Chosen links

Links - 7th January 2018

How I accidentally learned Prolog

I’ve barely scratched the surface of Prolog and logic programming here, but hopefully this gives you a flavour of how different it is, and how to solve simple problems with it. It’s a lot like pure functional programming as found in languages like Haskell, but without any distinction between function inputs and outputs. It’s a really good discipline to learn as it forces you to formalise your understanding of a problem and prove things about it. And, it goes to show how trying to study one topic can lead you to learn all sorts of other things by accident, just by seeing them in an unexpected context.

Data classes for Java

Just like the story of the blind men and the elephant, different developers are likely to bring very different assumptions about the “obvious” semantics of a data class. To bring these implicit assumptions into the open, let’s name the various positions.

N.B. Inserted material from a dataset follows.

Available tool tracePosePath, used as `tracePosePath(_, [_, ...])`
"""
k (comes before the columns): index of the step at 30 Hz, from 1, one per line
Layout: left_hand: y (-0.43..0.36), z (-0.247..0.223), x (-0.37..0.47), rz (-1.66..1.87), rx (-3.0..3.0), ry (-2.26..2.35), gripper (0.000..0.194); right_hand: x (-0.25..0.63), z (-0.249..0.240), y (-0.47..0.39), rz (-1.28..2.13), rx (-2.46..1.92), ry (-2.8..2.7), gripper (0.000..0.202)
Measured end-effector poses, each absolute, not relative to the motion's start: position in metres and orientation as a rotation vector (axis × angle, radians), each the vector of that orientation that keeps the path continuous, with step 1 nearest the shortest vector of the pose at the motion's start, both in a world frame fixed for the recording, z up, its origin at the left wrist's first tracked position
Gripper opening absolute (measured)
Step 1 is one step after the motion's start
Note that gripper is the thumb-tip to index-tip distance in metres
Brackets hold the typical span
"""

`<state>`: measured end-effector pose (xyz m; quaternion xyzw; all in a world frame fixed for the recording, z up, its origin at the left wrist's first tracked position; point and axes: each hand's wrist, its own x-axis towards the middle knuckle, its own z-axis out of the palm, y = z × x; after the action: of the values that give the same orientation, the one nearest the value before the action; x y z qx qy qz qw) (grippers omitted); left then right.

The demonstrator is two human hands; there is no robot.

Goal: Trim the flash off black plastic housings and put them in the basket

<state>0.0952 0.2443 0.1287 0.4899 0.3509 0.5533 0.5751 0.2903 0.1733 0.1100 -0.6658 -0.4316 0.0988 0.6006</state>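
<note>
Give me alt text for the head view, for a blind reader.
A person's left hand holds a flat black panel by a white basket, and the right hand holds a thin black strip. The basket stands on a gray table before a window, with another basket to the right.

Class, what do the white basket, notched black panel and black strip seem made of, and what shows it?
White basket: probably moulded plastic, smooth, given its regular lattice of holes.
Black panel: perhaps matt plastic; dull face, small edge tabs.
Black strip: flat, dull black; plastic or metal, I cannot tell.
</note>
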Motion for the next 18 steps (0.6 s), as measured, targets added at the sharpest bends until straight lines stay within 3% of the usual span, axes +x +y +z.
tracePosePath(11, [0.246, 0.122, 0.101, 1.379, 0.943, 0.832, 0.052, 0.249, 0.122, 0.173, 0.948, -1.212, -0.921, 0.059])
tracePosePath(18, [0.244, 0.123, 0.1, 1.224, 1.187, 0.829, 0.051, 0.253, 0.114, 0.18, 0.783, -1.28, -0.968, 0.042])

If we could say that a class was a plain data carrier for a given state vector, then we could provide sensible and correct defaults for state-related members like constructors, accessors, and Object methods. Since there’s currently no way to say what we really mean, our only alternative is to get out our imperative hammer and start bashing. But “plain” domain classes are so common that it would be nice to capture this design decision directly in the code – where readers and compilers alike could take advantage of it – rather than simulating it imperatively (and thereby obfuscating our design intent). So while boilerplate may be the symptom, the disease is that our code cannot directly capture our design intent, and if we cure the disease, the boilerplate goes away.

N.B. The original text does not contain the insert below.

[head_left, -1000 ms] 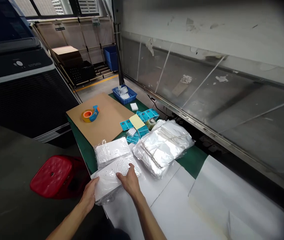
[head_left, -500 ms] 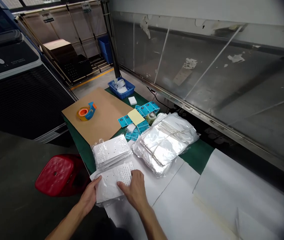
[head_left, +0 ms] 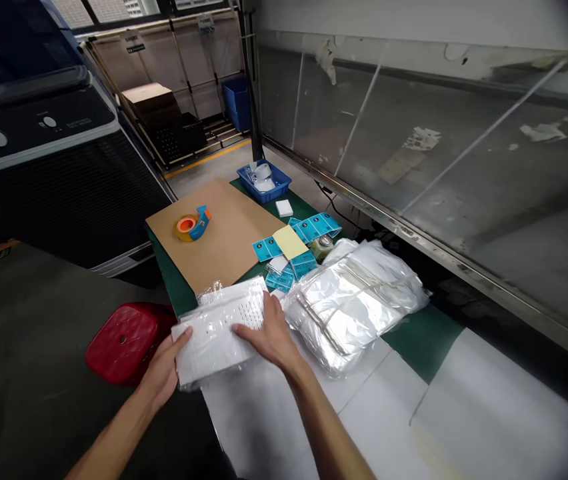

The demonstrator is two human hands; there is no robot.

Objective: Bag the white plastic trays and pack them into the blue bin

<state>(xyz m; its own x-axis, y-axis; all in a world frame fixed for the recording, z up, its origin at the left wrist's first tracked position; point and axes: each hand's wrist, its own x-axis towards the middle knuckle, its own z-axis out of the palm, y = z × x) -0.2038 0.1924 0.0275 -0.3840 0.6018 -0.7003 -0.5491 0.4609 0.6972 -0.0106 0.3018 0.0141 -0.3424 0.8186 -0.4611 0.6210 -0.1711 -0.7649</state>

Using Java 9 modularization to ship zero-dependency native apps

The most publicized new feature in Java 9 is the new modularization system, known as Project Jigsaw. The full scope of this warrants many blog articles, if not complete books. However, in a nutshell, the new module system is about isolating chunks of code and their dependencies.

This applies not only for external libraries, but even the Java standard library itself. Meaning that your application can declare which parts of the standard library it really needs, and potentially exclude all the other parts.

[…]

However, jlink establishes “link time” as a new optional phase, in between compile-time and run-time, for performing optimizations such as removing unreachable code. Meaning that unlike javapackager, which bundles the entire standard library, jlink bundles a stripped-down JRE with only those modules that your application needs.

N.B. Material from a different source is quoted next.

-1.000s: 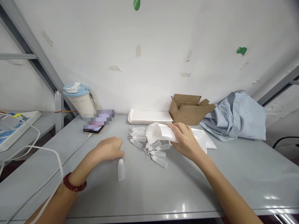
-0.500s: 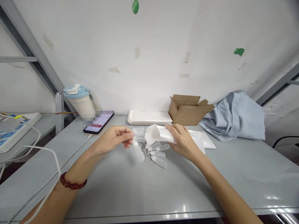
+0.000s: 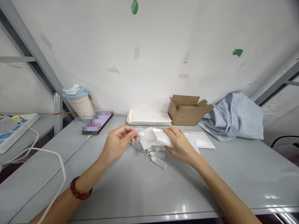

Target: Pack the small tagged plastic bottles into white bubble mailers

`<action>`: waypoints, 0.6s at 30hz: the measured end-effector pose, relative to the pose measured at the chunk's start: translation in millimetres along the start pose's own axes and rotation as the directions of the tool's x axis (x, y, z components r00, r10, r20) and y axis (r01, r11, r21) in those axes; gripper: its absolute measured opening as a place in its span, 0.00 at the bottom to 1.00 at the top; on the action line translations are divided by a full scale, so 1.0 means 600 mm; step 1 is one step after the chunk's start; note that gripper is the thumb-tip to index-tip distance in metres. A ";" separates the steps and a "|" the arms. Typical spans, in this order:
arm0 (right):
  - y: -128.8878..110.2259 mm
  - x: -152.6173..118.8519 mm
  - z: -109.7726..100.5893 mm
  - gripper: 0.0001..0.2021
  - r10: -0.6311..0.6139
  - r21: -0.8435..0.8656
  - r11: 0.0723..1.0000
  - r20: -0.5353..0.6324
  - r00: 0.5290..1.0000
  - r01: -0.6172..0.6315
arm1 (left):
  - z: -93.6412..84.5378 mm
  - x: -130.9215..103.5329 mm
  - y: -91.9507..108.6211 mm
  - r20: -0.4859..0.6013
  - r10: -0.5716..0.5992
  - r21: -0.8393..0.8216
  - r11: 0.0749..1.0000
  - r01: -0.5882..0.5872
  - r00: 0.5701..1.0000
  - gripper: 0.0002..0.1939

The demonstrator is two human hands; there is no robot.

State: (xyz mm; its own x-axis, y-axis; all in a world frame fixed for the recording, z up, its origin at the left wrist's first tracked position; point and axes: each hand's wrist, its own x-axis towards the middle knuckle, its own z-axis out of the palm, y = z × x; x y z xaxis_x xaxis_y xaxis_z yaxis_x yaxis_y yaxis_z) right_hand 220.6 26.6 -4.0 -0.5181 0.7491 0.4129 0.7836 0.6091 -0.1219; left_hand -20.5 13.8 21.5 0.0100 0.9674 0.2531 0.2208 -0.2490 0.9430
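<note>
My left hand (image 3: 120, 141), with a dark red bead bracelet on the wrist, pinches a small clear plastic bottle (image 3: 141, 134) by its cap end at the mouth of a white padded envelope (image 3: 161, 137). The bottle's body is mostly hidden by the envelope's flap. Wrapped round the envelope from the right is my right hand (image 3: 181, 143), tilting its open end to the left. Several small translucent bottles (image 3: 158, 162) with looped cords lie on the grey table (image 3: 140, 193) beneath. More white envelopes (image 3: 205, 140) lie flat behind my right hand.
A stack of white envelopes (image 3: 149, 118) and an open cardboard box (image 3: 190, 113) stand by the wall. Blue cloth (image 3: 235, 118) lies right. At left are a cup (image 3: 79, 102), a phone (image 3: 98, 123), a white cable (image 3: 62, 161) and a power strip (image 3: 17, 130).
My left hand has moved right and brought the bottle from beside the envelope to its open mouth. The envelope has shifted slightly left in my right hand.
</note>
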 end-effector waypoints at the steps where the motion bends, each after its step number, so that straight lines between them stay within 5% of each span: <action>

PCID is now a critical performance/security feature on x86

The PCID (Processor-Context ID) feature on x86-64 works much like the more generic ASID (Address Space IDs) available on many hardware platforms for decades. Simplistically, it allows TLB-cached page table contents to be tagged with a context identifier, and limits the lookups in the TLB to only match within the currently allowed context. TLB cached entires with a different PCID will be ignored. Without this feature, a context switch that would involve switching to a different page table (e.g. a process-to-process context switch) would require a flush of the entire TLB. With the feature, it only requires a change to the context id designated as “currently allowed”. The benefit of this comes up when a back-and-forth set of context switches (e.g. from process 1 to process 2 and back to process 1) occurs “quickly enough” that TLB entries of the newly-switched-into context still reside in the TLB cache. With modern x86 CPUs holding >1K entries in their L2 TLB caches (sometimes referred to as STLB), and each entry mapping 2MB or 4KB virtual regions to physical pages, the possibility of such reuse becomes interesting on heavily loaded systems that do a lot of process-to-process context switching. It’s important to note that in virtually all modern operating systems, thread-to-thread context switches do not require TLB flushing, and remain within the same PCID because they do not require switching the page table. In addition, UNTIL NOW, most modern operating systems implemented user-to-kernel and kernel-to-user context switching without switching page tables, so no TLB flushing or switching or ASID/PCID was required in system calls or interrupts.

[…]

So, why would youI not have PCID?

It turns out that because PCID was so boring and non-exciting, and Linux didn’t even use it until a couple of months ago, it’s been withheld from many guest-OS instances when running on modern hardware and modern hypervisors. In my quick and informal polling I so far found that:

  • Most of the KVM guests I personally looked in did NOT have pcid

  • All the VMWare guests I personally looked in had pcid

  • About half the AWS instances I l personally looked in did NOT have pcid, and the other half did.